Oliver Fürniß of Curious Times reported:
Great, Apple did NOT reject my latest update of HappyDayz! due to using the UDID (only used for Push Notifications on devices with iOS 3).
… which further proves my point.
But this relief comes a bit too late, as we can see from the reaction of several players who have been scrambling especially in the past 2 weeks to change to some other identifier.
- OpenFeint – implements SSO system and suggest to use this instead
- Appsfire – initiated OpenUDID initiative started 7 months ago
- MyID – a for-sale component with the UUID+private pasteboard implementation
- Ole Bergmann blogged 4 months ago, his solution is basically the same as Apple’s
- MobFox – switched to OpenUDID
- MoPub – implemented OpenUDID
- w3i – uses the Mac address
- Google/AdMob – doesn’t use HTTP so that Apple cannot inspect their network traffic
If you know any more to put on this list, please let me know in the comments.
Conclusion
Much of the commotion was a result from basing series of FUD articles on big-traffic sites on incomplete information. Unfortunately that’s something that’s occurring more and more frequently. AntennaGate, WarmGate, etc.

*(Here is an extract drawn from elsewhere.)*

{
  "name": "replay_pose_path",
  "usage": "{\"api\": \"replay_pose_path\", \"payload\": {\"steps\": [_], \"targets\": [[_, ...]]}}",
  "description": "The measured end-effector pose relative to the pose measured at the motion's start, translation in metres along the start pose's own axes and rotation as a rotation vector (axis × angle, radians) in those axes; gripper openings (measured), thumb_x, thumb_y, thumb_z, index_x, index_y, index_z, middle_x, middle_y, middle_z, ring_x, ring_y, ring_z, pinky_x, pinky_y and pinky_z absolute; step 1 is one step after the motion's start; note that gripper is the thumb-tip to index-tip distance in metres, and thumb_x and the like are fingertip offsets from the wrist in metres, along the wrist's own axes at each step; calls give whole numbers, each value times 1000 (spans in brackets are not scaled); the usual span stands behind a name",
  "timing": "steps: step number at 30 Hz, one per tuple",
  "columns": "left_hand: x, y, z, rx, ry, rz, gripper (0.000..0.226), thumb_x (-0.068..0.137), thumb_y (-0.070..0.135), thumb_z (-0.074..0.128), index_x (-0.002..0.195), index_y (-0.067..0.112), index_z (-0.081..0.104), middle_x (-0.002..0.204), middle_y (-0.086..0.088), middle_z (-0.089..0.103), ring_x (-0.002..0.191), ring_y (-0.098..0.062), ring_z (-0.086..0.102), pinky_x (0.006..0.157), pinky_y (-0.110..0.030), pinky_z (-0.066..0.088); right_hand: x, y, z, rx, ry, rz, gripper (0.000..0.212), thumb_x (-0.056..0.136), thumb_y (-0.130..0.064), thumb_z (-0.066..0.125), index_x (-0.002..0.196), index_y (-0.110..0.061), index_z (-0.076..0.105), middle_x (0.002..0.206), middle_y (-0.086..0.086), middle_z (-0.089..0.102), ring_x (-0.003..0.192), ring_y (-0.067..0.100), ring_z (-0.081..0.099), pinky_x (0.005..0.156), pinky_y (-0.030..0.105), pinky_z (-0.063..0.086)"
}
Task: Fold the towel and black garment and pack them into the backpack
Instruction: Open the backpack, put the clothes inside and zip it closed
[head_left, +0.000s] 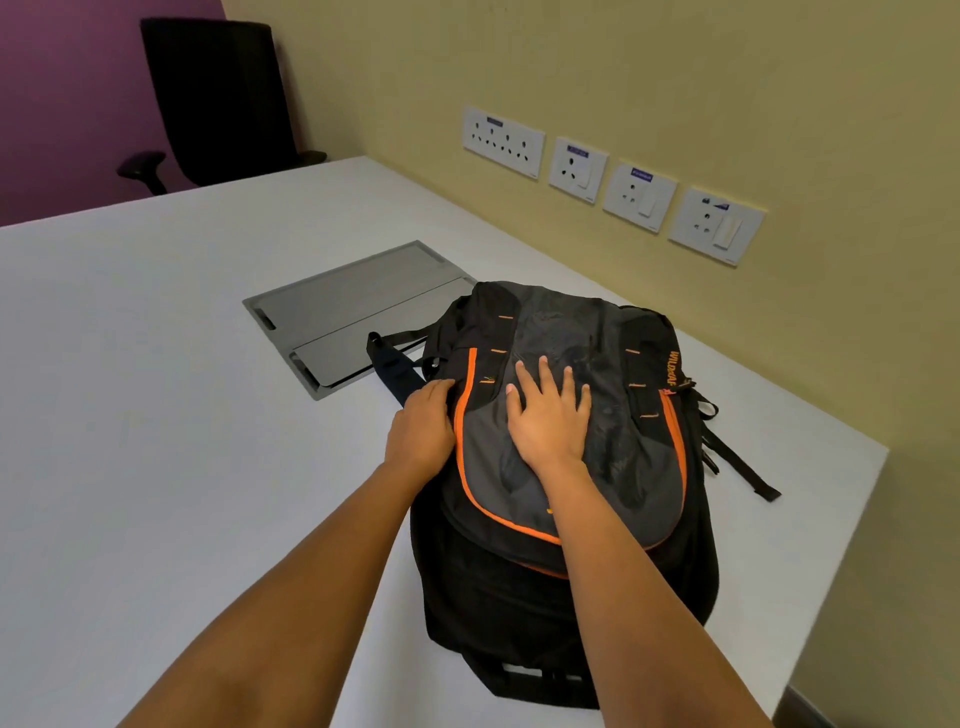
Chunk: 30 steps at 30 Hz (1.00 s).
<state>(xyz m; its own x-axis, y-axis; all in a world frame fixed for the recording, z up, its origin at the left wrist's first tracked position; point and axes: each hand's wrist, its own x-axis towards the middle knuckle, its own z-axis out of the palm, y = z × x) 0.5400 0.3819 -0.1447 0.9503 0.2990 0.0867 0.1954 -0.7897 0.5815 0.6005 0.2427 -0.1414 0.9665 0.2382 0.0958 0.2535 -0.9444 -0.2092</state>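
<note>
A black and grey backpack (613, 457) with orange zip trim lies flat on the white table (156, 415), front panel up and bulging. My right hand (548, 410) rests flat on the grey front panel, fingers spread. My left hand (423, 428) is at the backpack's left side, its fingers curled at the edge by the orange zip; what they pinch is hidden. No towel or black garment shows in view.
A grey cable hatch (343, 306) is set into the table behind the backpack. Loose straps (737, 462) trail off the backpack's right side near the table's right edge. Wall sockets (613, 182) line the yellow wall. A black office chair (218, 98) stands at the far left.
</note>
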Motion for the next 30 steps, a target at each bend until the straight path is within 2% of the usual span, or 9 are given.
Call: {"api": "replay_pose_path", "payload": {"steps": [3, 6, 8, 12, 16, 19, 22, 26, 30], "targets": [[7, -9, 7, 20, -10, -1, 41, 101, 17, 34, 141, 12, 40, 144, -8, 44, 130, -25, 43, 109, -38, 35, -3, 0, 12, -26, 68, -19, 61, 92, -49, 8, 145, -33, 32, 156, 1, 25, 145, 33, 15, 115, 52, 8], [10, -13, 11, 58, 43, 13, 38, 99, 13, 39, 137, 10, 47, 136, -10, 49, 124, -25, 46, 104, -34, 38, -5, -1, 19, -25, 145, -7, 58, 90, -47, 19, 135, -30, 50, 146, 5, 43, 137, 37, 34, 110, 56, 23], [13, -13, 12, 89, 98, 18, 35, 98, 12, 43, 132, 8, 52, 129, -12, 53, 119, -26, 49, 102, -33, 40, -4, 0, 20, -25, 148, 1, 56, 90, -47, 21, 134, -30, 52, 145, 5, 45, 136, 37, 36, 109, 56, 25], [15, -11, 15, 45, 167, -40, 28, 97, 12, 47, 120, 4, 60, 119, -14, 59, 107, -27, 57, 95, -30, 44, -4, 0, 20, -36, 125, -3, 59, 89, -48, 18, 137, -32, 47, 149, 4, 40, 138, 37, 31, 110, 56, 21], [12, -12, 19, 15, 147, -153, 23, 98, 10, 44, 111, 1, 60, 112, -16, 58, 97, -26, 59, 79, -23, 40, -5, 3, 20, -56, 67, -37, 61, 91, -51, 11, 146, -34, 29, 157, 2, 21, 144, 35, 13, 114, 55, 7], [10, -9, 21, 45, 119, -177, 22, 97, 8, 45, 112, 2, 60, 110, -17, 58, 94, -26, 59, 81, -26, 44, -4, 7, 19, -79, 12, -57, 54, 98, -49, 22, 149, -36, 14, 160, 1, 6, 146, 33, 1, 115, 53, 0], [7, -9, 19, 80, 124, -173, 21, 97, 7, 45, 108, 1, 62, 107, -17, 59, 90, -26, 59, 81, -29, 47, -4, 6, 16, -77, -17, -65, 55, 98, -49, 23, 150, -36, 9, 160, 1, 1, 146, 33, -3, 115, 53, -2], [2, -15, 13, 86, 122, -163, 24, 98, 10, 42, 102, 1, 64, 102, -14, 59, 78, -19, 52, 72, -22, 39, -4, 5, 15, -93, -43, -73, 56, 98, -49, 22, 150, -36, 6, 160, 1, -1, 145, 33, -5, 115, 54, -3], [-4, -13, 9, 60, 161, -152, 23, 97, 9, 44, 106, 0, 64, 106, -16, 60, 88, -25, 58, 79, -27, 46, -4, 4, 14, -103, -67, -68, 56, 99, -49, 21, 150, -36, 3, 160, 0, -4, 145, 33, -7, 115, 53, -4]]}}
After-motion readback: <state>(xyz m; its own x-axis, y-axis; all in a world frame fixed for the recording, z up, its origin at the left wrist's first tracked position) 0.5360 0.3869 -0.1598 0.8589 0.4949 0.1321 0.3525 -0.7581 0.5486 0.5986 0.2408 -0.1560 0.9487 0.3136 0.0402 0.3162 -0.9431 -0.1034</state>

Of all the alternatives for conversion tracking networks the OpenUDID implementation seems to be the clear winner for now. But unfortunately this is still a patch on a big privacy wound that needs to be addressed. Ad networks need to change their business model away from performance tracking on a per-device basis. Users are NOT their devices.
Apple – always on the lookout for the user’s privacy interests first and foremost – does not want users to be tracked by unique device any more, but even less they like sloppy ad network code transmitting unique device ids as plain text without asking the user for permission.
Categories: Apple
Oliver, you’re only focusing on the case of ad conversions. There’s another case where using UDID (of course hashed) is needed: To implement trial versions for In-App Purchases.
Please elaborate as to why this is needed there. I wasn’t aware of this. How does your own CFUUID not help here?
The trial period shouldn’t be reset by simply deleting and reinstalling the app.
Just store your own UUID in the keychain instead of NSUserDefaults: deleting an app doesn’t remove its keychain entries.
You would have to re-install iOS to remove the keychain entry from the device – and that makes it even better than using uniqueIdentifier, because when you sell your device, the new owner can enjoy the trial period.